The European calendar has twelve months, the European clock has twelve hours, the tribes of Israel numbered twelve, there were twelve disciples of Christ, and there are twelve notes in our scale.

There are seven days in our week, there were seven days of creation, the seven candlesticks are mentioned numerous times in the Bible, and there are seven natural notes in our diatonic major scale.

Christianity embodies the Doctrine of the Holy Trinity, Christ rose on the third day, and our most important source grouping of notes is the major triad.

These may all be coincidental, but they may also not be. It is at least interesting food for thought, especially if you are a Christian, but even if you are not.

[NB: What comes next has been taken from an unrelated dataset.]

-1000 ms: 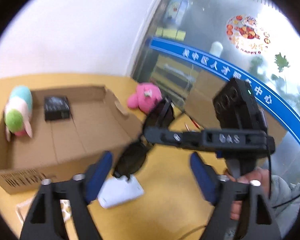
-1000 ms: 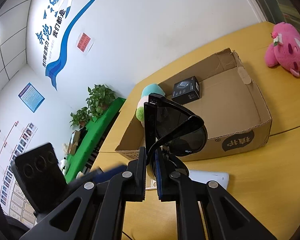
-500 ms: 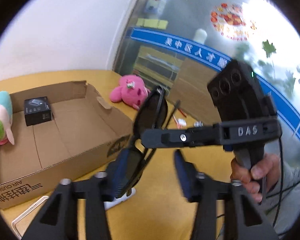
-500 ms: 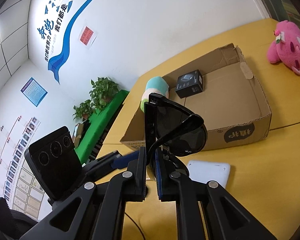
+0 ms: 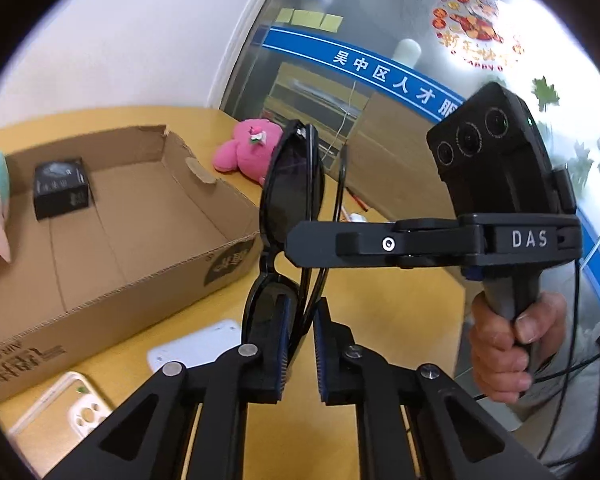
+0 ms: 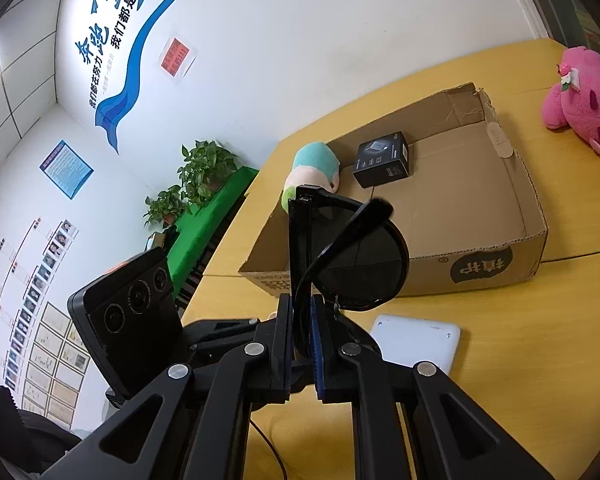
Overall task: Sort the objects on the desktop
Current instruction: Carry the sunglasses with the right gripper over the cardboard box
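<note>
Yellow desk [image 5: 380,312] under an office wall, glass partition behind it; going left to right on the desk: a clear phone case [image 5: 60,404], an open cardboard box [image 5: 112,280] with a small black carton [image 5: 60,188] inside and a pastel plush toy [image 6: 314,168] at its far-left corner, a white pad [image 6: 416,340] in front of the box, a pink plush toy [image 6: 580,96] to the right of it. Your left gripper [image 5: 300,344] has just been closing and its blue pads now pinch the lower end of the sunglasses [image 5: 292,208], around the lower lens and folded arms. Your right gripper [image 6: 302,344] is clamped tight on the same sunglasses, held upright in the air above the desk in front of the box. So both grippers have the pair at once; I'd read that as a handover, or bracing to fold the arms, before it goes into the box. Versus a second ago: left jaws were wide with nothing between them and sat lower and off to the side; now they've come in on the frame. Right grip looks unchanged, and the box contents haven't moved. Risk: squeezing from both ends could twist the frame, so release one side cleanly.
</note>
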`<state>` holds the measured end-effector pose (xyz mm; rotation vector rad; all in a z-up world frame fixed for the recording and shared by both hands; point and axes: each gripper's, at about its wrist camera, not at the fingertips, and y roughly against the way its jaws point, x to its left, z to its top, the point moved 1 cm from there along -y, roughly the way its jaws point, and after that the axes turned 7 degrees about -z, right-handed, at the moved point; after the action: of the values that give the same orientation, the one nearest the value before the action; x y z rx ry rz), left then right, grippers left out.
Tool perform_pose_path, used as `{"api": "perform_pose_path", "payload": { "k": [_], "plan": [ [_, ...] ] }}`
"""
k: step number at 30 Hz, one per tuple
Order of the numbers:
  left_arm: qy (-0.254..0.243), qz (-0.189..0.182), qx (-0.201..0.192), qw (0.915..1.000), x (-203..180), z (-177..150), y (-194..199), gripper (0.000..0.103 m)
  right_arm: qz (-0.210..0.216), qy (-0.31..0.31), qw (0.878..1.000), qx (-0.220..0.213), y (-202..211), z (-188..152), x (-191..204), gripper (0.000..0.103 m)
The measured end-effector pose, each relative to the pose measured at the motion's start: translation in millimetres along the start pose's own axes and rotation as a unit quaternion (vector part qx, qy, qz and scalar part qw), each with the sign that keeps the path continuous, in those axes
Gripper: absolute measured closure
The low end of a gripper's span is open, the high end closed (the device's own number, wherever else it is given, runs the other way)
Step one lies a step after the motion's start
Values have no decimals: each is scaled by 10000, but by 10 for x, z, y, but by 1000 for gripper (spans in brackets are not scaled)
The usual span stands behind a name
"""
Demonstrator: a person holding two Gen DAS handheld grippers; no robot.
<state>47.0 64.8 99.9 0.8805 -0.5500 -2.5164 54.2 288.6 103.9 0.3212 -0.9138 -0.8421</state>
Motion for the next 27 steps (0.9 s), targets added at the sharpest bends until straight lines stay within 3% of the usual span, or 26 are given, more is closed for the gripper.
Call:
{"api": "perform_pose_path", "payload": {
  "k": [11, 20, 27],
  "plan": [
    [776, -377, 147, 9962, 455, 402, -285, 98, -407, 24, 9986, -340, -271, 470, -155, 95],
    [1335, -296, 175, 9905, 1134, 1078, -571, 98, -614, 167, 9979, -114, -845, 1388, -518, 95],
    [1920, -148, 200, 9811, 1829, 1494, -859, 98, -1035, 539, 9931, 146, -1448, 2089, -732, 95]
  ]
}}
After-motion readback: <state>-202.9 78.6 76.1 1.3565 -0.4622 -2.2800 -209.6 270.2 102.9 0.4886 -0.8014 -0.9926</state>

One other note should really be presented here. That is that there are only twelve notes, and only seven (not eight) notes of the major scale. No matter how many ways you want to arrange and rearrange these, and no matter how complex scholars want to make the study of music, the “created” complexities you will find in researching European-based music is staggering when compared to the simple twelve notes. It really doesn’t have to be that way. Just ask the medieval minstrels and troubadours, who sang simple stories, much like the Beatles’ songs. By the way, the Beatles were the most successful musical artists of the twentieth century.

[Natalie’s Note: After I read Mike’s article, I immediately thought of the following passage in the Bible:


For by [Jesus Christ] were all things created, that are in heaven, and that are in earth, visible and invisible, whether
they be thrones, or dominions, or principalities, or powers: all things were created by him, and for him: And he is before all things, and by him all things consist.

Colossians 1:16-17

Music certainly qualifies as a creation invisible to the eye, albeit profoundly felt by the soul. I find all the correlations Mike presents to be indicative of the great care and order taken by the Creator of the universe when He set about to make music a part of His incredible design. While we cannot hope to fully comprehend all of its complexities, we experience the beauty of His musical design in our everyday lives.]